Posts Tagged ‘NS 8098’

Getting Double Lucky with the Conrail H Unit

December 22, 2019

I checked Heritage Units.com at 11:09 a.m. Saturday and a post from 11:08 a.m. showed No. 8098, the Conrail heritage locomotive of Norfolk Southern, leading on NS train 310.

Would I be lucky?  I grabbed my coat and camera and went to the spot on Madison Avenue. Soon I heard horns.

I expected it would be by right away but it showed up about 10 minutes later at a crawl as seen in the top and middle photographs.

Since it was so slow I figured I had another opportunity so I went to Davis Road east of Perry.
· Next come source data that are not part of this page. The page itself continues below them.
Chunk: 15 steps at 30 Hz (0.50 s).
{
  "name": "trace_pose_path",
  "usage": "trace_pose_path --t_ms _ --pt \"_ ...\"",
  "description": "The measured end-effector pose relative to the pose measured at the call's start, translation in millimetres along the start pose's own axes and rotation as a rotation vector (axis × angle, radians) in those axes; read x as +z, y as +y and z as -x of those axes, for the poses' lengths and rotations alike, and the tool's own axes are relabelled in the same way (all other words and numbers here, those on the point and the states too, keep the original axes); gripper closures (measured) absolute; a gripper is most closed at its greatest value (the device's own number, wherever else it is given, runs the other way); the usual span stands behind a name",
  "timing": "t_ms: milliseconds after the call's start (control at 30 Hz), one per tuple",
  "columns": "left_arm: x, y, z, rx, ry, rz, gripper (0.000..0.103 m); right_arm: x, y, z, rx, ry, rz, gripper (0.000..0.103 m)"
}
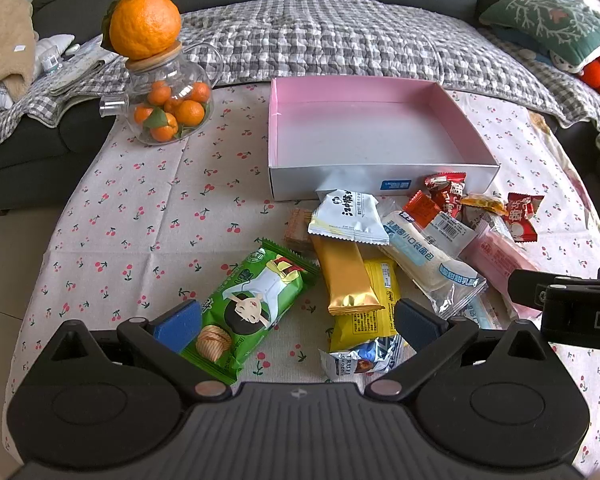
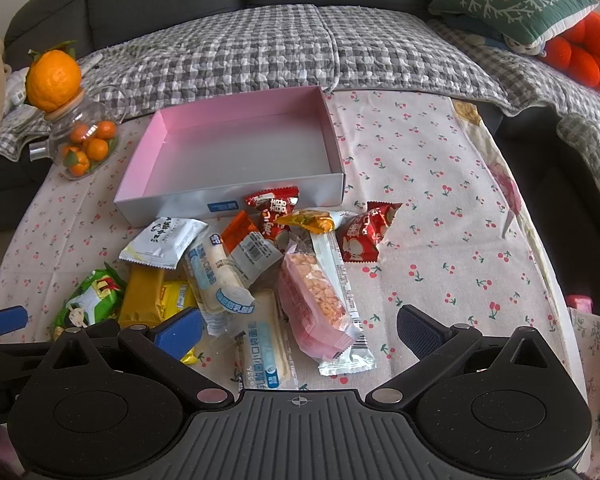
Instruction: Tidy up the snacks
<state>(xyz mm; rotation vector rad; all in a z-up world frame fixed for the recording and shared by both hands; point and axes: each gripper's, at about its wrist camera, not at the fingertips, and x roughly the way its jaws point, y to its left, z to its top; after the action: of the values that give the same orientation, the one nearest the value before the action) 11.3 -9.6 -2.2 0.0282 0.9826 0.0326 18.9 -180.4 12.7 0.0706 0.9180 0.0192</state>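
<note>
An empty pink-lined box (image 1: pixel 380 92) (image 2: pixel 236 120) sits on the cherry-print tablecloth. A heap of snack packets lies in front of it. My left gripper (image 1: pixel 298 322) is open, low over the heap's near left, with the green packet (image 1: pixel 252 304) by its left finger and a yellow packet (image 1: pixel 376 296) and a gold bar (image 1: pixel 346 276) between the fingers. My right gripper (image 2: pixel 300 330) is open over the pink packet (image 2: pixel 316 308) and a white bread packet (image 2: pixel 266 354). Red packets (image 2: pixel 362 232) lie near the box's front right corner.
A glass teapot of small oranges (image 1: pixel 168 108) with a big orange (image 1: pixel 145 24) on its lid stands at the table's far left. A sofa with a checked quilt (image 1: pixel 320 40) and a green cushion (image 2: pixel 508 0) is behind. The tablecloth (image 2: pixel 440 200) stretches right of the heap.
</note>
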Motion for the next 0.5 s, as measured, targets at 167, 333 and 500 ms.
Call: trace_pose_path --t_ms 167,333,500 --pt "-0.1 -0.2 0.0 0.000 -0.001 0.000 0.000 0.5 1.3 0.4 0.000 0.000 0.001 0.000" --pt "0.5 0.9 0.3 0.004 -0.006 0.003 0.000 0.1 -1.6 0.4 -0.013 -0.009 -0.003 0.000" --pt "5.0 4.7 1.2 0.010 -0.048 0.005 0.001 6.0 -14.3 1.6 -0.003 -0.039 -0.043 0.000"
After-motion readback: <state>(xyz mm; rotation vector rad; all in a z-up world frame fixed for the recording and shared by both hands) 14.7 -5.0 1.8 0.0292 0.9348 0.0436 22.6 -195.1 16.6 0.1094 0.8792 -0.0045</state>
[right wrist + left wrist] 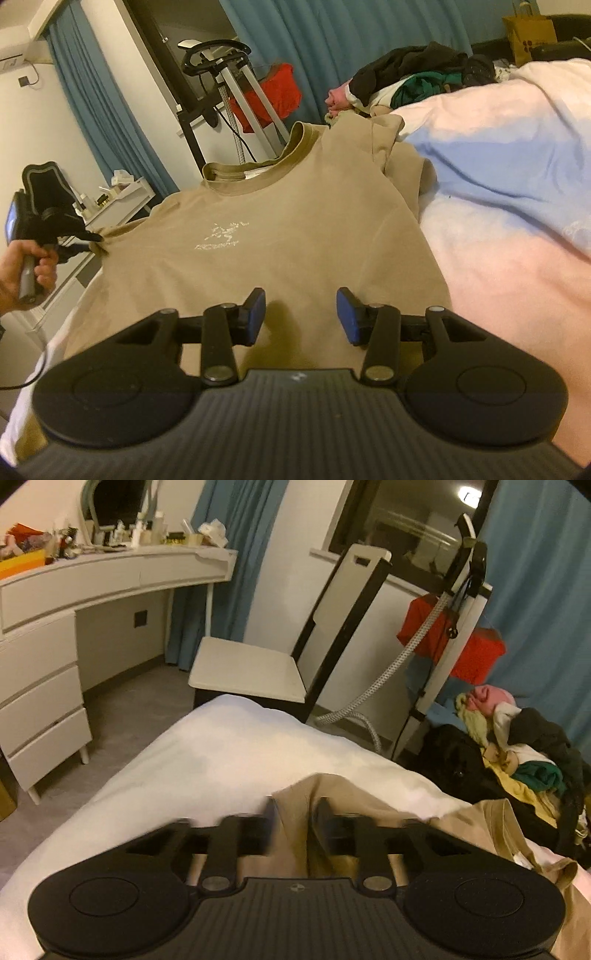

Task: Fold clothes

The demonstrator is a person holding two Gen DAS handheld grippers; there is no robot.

I was told by a photographer there that intermodal train 206 was ahead of 310 with positive train control problems thus the reason for the slow speed.

However when 310 showed at Davis Road its speed had picked up as seen in the bottom image.

Article and Photographs by Edward Ribinskas

Dave No Doubt Approved

April 5, 2019

In my mind’s eye it was just a couple of years ago when I would drive to Berea on Saturday mornings and spot a man sitting in a folding chair beneath a tree watching for trains of Norfolk Southern or CSX.

That man was Dave McKay and when he wasn’t traveling to chase trains elsewhere you often could find him on weekends sitting in that chair in Berea.

Dave died in late December 2004. That’s 14 years ago so it only seems like it was just yesterday.

In 2005, Dave’s many friends in the Cleveland railfanning community arranged to create a memorial to Dave near the spot where he often set up his chair.

The Akron Railroad Club, which Dave served as president of for 12 years, started a tradition of railfanning in Berea on the first Saturday in April in memory of Dave.

Much has changed since Dave’s death, although the ownership of the tracks through Berea is not among those changes.

Dave didn’t live long enough to see the 2012 roll out by Norfolk Southern of its fleet of heritage locomotives but if he had I’m sure he would have made images of all of them rolling through Berea.

Knowing how much Dave used to travel in his younger years he probably photographed all or nearly all of the heritage liveries when they were used by the NS predecessor railroads that they commemorate.

I can’t even guess how many thousands of images that Dave made of Conrail trains at Berea and elsewhere.

On a nice early spring afternoon I ventured to Berea to photograph the NS Conrail heritage unit.

It was the sole motive power pulling train 14N, which was parked in the Berea siding awaiting a new crew.

It had arrived about 9:20 a.m. and didn’t move until 4 p.m. I wasn’t in Berea all that time, but I did spend three hours waiting.

By the time the 14N got moving the lighting conditions were adverse.

Would Dave have made the image anyway? Probably. And so did I.

I walked down to the McKay Memorial and incorporated it into the image that appears above.

The ARRC will conduct its annual Dave McKay Dave this year on May 4. The current leadership decided to move to event to May in hopes of having better weather.

I’ve attended all 14 McKay Days held thus far and I know how the weather can range from feeling like summer to feeling like mid January.

But traditions die hard and tomorrow I plan to be in Berea out of nostalgia. I should be at the “official” McKay Day next month, but going to Berea on the first Saturday of April has become a tradition I’d like to keep while I can.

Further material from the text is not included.